PROMPT -> Scan the listing for the word "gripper", and copy out each line where it is found.
++++++
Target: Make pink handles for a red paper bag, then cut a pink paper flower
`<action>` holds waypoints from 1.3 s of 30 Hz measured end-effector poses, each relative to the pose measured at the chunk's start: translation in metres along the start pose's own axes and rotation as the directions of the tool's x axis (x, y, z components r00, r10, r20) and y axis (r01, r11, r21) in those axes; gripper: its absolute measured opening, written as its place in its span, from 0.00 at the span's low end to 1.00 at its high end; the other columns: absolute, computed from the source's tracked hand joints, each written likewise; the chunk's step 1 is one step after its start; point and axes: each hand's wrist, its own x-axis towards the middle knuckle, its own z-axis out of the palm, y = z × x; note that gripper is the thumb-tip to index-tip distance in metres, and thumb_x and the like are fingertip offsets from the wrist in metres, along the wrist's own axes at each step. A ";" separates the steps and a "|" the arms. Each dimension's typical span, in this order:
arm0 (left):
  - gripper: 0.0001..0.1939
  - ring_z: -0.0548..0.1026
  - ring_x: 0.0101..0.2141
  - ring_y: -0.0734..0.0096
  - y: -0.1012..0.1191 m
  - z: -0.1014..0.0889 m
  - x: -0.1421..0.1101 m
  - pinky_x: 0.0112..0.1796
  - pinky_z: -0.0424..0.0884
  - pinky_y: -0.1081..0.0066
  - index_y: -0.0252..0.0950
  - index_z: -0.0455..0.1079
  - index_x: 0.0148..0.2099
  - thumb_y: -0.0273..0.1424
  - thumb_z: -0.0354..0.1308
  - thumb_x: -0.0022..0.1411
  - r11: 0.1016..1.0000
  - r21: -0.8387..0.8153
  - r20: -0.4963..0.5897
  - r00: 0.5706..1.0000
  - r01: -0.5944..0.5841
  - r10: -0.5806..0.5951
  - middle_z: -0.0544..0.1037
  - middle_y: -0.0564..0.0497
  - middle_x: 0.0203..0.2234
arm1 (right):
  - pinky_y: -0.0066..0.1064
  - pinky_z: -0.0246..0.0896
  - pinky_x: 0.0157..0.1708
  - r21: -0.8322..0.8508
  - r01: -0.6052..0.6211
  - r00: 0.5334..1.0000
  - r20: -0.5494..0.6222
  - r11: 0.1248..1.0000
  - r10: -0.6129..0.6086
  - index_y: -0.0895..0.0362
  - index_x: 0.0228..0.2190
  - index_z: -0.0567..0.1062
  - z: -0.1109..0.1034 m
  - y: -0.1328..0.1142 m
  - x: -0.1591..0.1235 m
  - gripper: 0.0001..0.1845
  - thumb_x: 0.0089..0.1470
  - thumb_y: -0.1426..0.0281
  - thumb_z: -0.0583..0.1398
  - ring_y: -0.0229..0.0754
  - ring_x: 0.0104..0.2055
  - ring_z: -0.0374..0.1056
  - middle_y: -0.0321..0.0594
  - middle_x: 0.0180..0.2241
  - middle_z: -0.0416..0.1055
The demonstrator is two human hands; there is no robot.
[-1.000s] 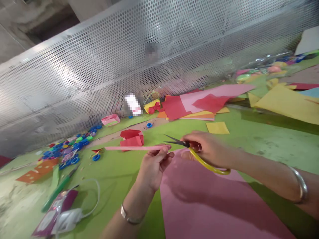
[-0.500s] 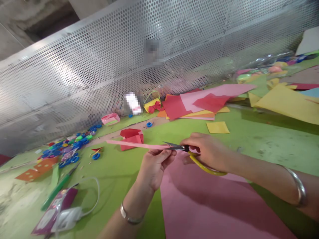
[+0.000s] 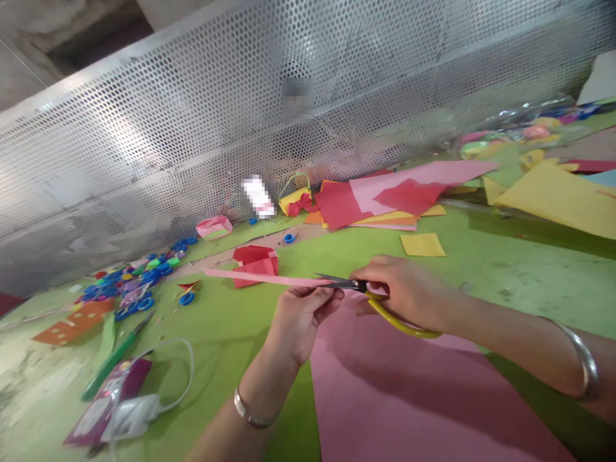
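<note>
Between the fingers and thumb of my left hand (image 3: 301,321) is pinched a thin pink paper strip (image 3: 255,278), its free end pointing left. My right hand (image 3: 404,292) is closed around the yellow handles of a pair of scissors (image 3: 397,321). The parted dark blades lie over the strip, right at my left fingertips. Below both hands spreads a large pink paper sheet (image 3: 399,398); whether the strip joins it is hidden by my hands. Behind the strip sits a folded red paper piece (image 3: 256,264).
Colored paper sheets (image 3: 346,204) are stacked at the back, near a small yellow paper basket (image 3: 296,202). On the left lie blue paper rings (image 3: 144,276), a green cutter (image 3: 115,359) and a white charger (image 3: 135,414). A perforated metal panel (image 3: 192,128) rises behind the table.
The view has shifted very slightly. Both hands, the strip and the scissors keep almost the same position.
</note>
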 end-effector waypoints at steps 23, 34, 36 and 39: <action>0.10 0.77 0.24 0.77 0.002 0.001 -0.003 0.31 0.75 0.82 0.28 0.75 0.25 0.14 0.58 0.55 0.998 -0.055 0.028 0.999 -0.017 0.019 0.79 0.49 0.20 | 0.28 0.42 0.21 -0.190 -0.050 0.998 -0.038 0.981 0.043 0.54 0.20 0.69 -0.006 -0.003 -0.003 0.22 0.51 0.50 0.58 0.38 0.22 0.58 0.36 0.23 0.63; 0.09 0.78 0.23 0.75 -0.002 -0.001 0.000 0.29 0.76 0.81 0.27 0.76 0.27 0.15 0.57 0.55 0.999 -0.040 0.085 0.996 -0.009 0.013 0.80 0.46 0.20 | 0.27 0.47 0.24 -0.110 -0.033 0.999 -0.011 0.993 0.032 0.52 0.31 0.76 0.000 0.000 -0.003 0.14 0.48 0.56 0.64 0.38 0.25 0.61 0.34 0.26 0.63; 0.09 0.78 0.22 0.75 -0.002 0.000 -0.001 0.28 0.76 0.81 0.27 0.76 0.27 0.15 0.57 0.55 1.000 -0.027 0.094 0.996 0.002 0.001 0.80 0.45 0.20 | 0.27 0.47 0.24 -0.094 -0.031 1.000 0.000 0.995 0.031 0.53 0.32 0.76 -0.001 0.000 -0.003 0.14 0.48 0.56 0.64 0.38 0.26 0.61 0.35 0.26 0.63; 0.11 0.78 0.22 0.76 -0.002 0.000 -0.002 0.28 0.76 0.81 0.27 0.76 0.26 0.14 0.56 0.55 1.000 -0.021 0.096 0.995 0.016 -0.014 0.80 0.46 0.19 | 0.27 0.47 0.24 -0.084 -0.020 1.000 0.013 0.996 0.021 0.54 0.29 0.75 -0.001 -0.001 -0.002 0.14 0.48 0.56 0.64 0.37 0.25 0.60 0.34 0.25 0.63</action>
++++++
TASK OUTPUT ->
`<action>` holds waypoints from 1.3 s of 30 Hz measured end-effector poses, each relative to the pose measured at the chunk's start: translation in metres along the start pose's own axes and rotation as the directions of the tool's x axis (x, y, z components r00, r10, r20) and y axis (r01, r11, r21) in those axes; gripper: its absolute measured opening, written as its place in its span, from 0.00 at the span's low end to 1.00 at its high end; the other columns: absolute, computed from the source's tracked hand joints, each written likewise; the chunk's step 1 is one step after its start; point and axes: each hand's wrist, its own x-axis towards the middle knuckle, its own z-axis out of the palm, y = z × x; note that gripper is the thumb-tip to index-tip distance in metres, and thumb_x and the like are fingertip offsets from the wrist in metres, along the wrist's own axes at each step. A ";" separates the steps and a "|" the arms. Each dimension's typical span, in this order:
  - gripper: 0.0001..0.1939
  - gripper: 0.0001..0.1845

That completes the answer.